Work instructions –
Everything in the listing below should be repeated exactly, apart from the pictures.

Information supplied –
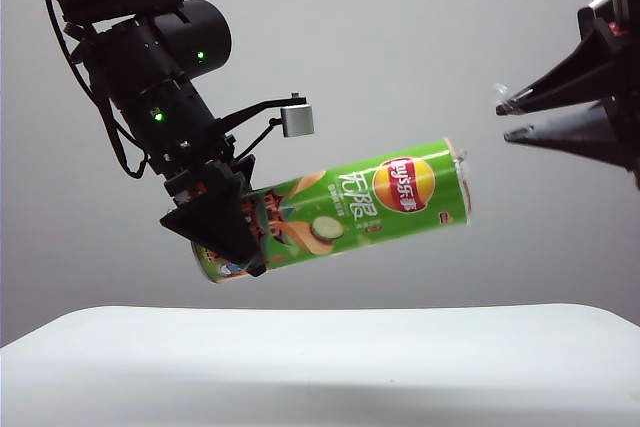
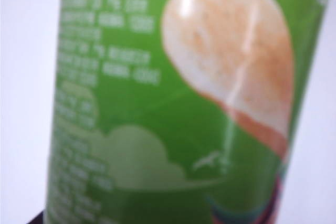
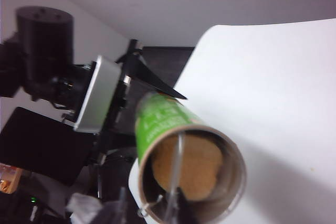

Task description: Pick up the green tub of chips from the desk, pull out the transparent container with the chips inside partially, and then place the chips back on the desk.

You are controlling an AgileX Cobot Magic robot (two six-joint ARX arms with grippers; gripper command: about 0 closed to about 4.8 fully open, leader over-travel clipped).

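The green tub of chips [image 1: 345, 209] hung tilted at mid-frame, well above the desk [image 1: 320, 367], its open end raised toward the right. Through that mouth the chips [image 3: 186, 166] showed. My left gripper [image 1: 222, 229] clamped the tub's lower end at centre left. My right gripper [image 1: 512, 119] sat at upper right, jaws parted, apart from the rim, holding nothing.

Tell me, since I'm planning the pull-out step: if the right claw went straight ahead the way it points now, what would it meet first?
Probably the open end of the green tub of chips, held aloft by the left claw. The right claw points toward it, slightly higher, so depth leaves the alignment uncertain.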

Reply to the task –
Task description: Pick up the green tub of chips from the desk, pull out the transparent container with the chips inside partially, and then place the chips back on the desk.

You are controlling an AgileX Cobot Magic robot (two six-joint ARX arms with grippers; gripper command: about 0 closed to about 4.8 fully open, leader over-travel clipped).

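The green tub of chips [image 1: 345, 209] hung tilted at mid-frame, well above the desk [image 1: 320, 367], its open end raised toward the right. Through that mouth the chips [image 3: 186, 166] showed. My left gripper [image 1: 222, 229] clamped the tub's lower end at centre left. My right gripper [image 1: 512, 119] sat at upper right, jaws parted, apart from the rim, holding nothing.

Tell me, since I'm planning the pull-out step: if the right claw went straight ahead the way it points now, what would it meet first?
Probably the open end of the green tub of chips, held aloft by the left claw. The right claw points toward it, slightly higher, so depth leaves the alignment uncertain.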

A complete answer has now been given to the exercise.